S itting in the bleachers, trying not to turn around and yell at the parent sitting behind you who yelled at you in the first place, you imagine the sounds of the air conditioner that was in the house you rented on vacation at the equator almost a year ago. You close your eyes and imagine also the calm blue light that would come on the control panel of the air conditioner when it was turned on. You think how you loved that trip. Thomas surfed with you then. He wasn’t thinking about his failing lab on the trip. You would see him riding a wave and then falling over backward when he had ridden the wave as far as he could, landing in the water with a yelp and a hoot at having had such a good ride. He walked with you on the beach at night, then stopped and held your arm. He was smiling, amazed, holding out a flashlight into the shrub-covered dunes, where hundreds of orange and purple crabs crawled, their movement sounding like pattering drops of unceasing rain.

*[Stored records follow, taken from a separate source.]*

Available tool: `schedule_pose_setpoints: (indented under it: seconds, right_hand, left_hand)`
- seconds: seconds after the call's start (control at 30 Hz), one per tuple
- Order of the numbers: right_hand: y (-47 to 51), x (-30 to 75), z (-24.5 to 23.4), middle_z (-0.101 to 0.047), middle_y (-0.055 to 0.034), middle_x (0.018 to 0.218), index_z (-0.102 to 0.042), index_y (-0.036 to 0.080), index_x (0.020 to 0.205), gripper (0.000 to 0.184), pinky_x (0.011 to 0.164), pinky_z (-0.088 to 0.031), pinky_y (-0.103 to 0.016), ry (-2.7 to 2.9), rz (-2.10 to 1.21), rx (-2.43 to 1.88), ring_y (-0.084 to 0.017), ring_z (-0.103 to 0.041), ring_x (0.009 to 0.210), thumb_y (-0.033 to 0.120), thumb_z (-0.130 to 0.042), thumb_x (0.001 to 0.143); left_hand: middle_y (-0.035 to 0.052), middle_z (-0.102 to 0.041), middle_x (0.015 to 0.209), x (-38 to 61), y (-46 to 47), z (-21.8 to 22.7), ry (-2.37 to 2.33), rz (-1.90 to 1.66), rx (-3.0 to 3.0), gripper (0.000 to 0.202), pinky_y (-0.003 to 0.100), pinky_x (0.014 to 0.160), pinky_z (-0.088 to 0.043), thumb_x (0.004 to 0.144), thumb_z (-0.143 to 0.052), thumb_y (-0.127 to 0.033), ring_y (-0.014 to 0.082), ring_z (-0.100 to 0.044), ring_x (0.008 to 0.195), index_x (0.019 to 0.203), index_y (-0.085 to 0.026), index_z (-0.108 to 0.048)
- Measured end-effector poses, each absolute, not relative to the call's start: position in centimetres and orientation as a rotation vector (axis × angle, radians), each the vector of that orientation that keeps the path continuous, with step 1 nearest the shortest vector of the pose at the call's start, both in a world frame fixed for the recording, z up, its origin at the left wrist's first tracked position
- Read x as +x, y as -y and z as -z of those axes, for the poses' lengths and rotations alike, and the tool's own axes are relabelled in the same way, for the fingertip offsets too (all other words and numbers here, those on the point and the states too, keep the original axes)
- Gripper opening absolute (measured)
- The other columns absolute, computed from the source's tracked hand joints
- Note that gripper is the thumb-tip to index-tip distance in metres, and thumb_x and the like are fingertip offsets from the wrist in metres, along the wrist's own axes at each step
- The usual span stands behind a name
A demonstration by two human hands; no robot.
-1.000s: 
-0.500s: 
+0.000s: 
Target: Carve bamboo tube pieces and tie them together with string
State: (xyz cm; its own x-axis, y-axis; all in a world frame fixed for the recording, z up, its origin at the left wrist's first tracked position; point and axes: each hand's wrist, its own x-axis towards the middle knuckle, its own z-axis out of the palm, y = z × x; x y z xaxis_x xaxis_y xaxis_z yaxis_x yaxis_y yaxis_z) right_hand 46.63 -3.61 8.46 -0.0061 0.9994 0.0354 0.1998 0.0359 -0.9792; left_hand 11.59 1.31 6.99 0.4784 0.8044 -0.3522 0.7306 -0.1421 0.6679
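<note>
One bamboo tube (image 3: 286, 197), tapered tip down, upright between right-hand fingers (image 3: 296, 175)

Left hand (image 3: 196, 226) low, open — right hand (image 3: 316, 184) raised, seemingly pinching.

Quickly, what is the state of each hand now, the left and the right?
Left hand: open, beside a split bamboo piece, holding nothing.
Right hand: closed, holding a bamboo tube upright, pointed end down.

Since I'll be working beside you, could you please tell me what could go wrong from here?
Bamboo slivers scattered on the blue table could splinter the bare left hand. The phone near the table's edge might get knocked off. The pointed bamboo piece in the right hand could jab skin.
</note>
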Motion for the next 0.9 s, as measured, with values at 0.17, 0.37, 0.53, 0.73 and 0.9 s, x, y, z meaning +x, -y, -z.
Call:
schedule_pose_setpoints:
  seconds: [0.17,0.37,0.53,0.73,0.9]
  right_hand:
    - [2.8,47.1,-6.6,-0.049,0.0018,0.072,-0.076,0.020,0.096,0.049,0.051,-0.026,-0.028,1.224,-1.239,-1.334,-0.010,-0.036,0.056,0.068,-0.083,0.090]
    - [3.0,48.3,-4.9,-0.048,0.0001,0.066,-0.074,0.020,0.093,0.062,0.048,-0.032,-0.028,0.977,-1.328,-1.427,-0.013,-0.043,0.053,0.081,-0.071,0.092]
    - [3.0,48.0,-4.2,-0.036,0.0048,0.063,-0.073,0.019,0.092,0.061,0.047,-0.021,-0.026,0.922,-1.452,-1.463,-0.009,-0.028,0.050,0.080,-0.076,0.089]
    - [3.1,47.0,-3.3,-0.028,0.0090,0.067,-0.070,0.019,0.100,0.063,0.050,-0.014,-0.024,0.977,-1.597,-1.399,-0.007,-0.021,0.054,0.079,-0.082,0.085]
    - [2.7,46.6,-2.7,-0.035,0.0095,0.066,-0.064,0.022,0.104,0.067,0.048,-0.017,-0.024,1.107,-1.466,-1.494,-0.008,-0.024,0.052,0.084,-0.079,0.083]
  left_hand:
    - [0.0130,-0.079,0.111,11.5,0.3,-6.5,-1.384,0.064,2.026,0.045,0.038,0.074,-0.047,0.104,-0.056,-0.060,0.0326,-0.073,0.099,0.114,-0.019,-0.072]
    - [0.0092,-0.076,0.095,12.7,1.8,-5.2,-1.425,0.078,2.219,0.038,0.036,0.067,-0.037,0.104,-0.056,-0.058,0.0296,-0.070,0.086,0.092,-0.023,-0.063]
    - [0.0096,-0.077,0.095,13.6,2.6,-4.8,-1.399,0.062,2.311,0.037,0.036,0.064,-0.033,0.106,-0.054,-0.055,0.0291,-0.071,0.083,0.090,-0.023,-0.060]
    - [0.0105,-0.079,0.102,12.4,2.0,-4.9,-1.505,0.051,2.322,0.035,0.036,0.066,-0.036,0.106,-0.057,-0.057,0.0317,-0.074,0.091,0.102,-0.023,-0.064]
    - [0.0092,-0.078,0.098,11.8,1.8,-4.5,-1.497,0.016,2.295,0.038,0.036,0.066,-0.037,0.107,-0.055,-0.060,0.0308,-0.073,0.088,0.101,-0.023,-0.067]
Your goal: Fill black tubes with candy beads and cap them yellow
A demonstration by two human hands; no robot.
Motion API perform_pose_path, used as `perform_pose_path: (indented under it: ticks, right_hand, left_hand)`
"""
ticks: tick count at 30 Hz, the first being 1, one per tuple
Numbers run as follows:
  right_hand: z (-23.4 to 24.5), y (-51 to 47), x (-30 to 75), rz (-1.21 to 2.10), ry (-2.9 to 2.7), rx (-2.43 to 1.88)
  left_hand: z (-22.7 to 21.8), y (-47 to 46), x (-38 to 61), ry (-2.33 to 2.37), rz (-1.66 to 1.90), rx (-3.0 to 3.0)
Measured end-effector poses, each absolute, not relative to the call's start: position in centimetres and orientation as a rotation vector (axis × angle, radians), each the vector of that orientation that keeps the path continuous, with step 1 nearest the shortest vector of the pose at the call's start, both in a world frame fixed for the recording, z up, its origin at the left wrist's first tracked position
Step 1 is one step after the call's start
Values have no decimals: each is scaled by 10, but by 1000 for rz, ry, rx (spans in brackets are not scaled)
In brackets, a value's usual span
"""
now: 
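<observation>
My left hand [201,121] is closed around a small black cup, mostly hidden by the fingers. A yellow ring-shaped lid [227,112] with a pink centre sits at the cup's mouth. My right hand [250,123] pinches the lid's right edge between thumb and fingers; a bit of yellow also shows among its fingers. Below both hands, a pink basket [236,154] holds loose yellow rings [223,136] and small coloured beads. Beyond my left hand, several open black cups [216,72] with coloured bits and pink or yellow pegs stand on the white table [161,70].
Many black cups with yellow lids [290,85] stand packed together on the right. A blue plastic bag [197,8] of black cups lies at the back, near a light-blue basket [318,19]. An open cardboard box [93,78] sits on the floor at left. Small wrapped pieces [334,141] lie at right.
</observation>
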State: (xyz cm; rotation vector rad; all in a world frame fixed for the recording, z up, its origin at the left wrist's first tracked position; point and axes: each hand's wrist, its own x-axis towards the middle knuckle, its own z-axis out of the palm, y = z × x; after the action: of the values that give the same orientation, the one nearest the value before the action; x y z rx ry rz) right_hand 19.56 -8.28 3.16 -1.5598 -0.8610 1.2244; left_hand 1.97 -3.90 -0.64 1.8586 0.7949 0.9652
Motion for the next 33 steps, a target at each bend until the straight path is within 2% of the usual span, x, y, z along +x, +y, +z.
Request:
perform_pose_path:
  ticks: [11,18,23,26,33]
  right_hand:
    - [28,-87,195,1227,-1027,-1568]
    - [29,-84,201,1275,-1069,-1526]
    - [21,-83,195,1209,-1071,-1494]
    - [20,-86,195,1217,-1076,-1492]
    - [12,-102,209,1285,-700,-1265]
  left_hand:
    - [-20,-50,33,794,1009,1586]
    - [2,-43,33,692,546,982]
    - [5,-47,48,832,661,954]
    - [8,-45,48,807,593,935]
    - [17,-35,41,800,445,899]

But now, since you’ve been back, and the problems at his lab haven’t disappeared, the bacteria still aren’t growing, the planes by his office at the airport are stilling screeching on the tarmac out his window, he hasn’t reached out for you once, and what does it take, you think, to make him reach out to you again? This is when you hear, “Hello, Annie.” It’s Chris, with the perfect breasts and rear. “Hey, have a seat,” you say. You then proceed to move your purse and your book to make room for her. Chris has no bags with her, not even a purse, as usual. Because you have known her a few years now you know most of her clothes. She is wearing her faded blue Levi’s jeans rolled up to the ankles, tennis shoes, and a white V-neck tee shirt. Her hair is kept back with a simple black ponytail holder, and she wears no makeup. You think she is the most beautiful woman at the meet today, and then you turn around and look at all the other women in the bleachers and think you are right. Chris always smells faintly of mint, not like toothpaste mint or breath-freshener mint, but like the real mint, the kind that grows wild in your field by your house. Whenever you take a walk to the stream through the fields, you break a leaf off and pinch it and smell it.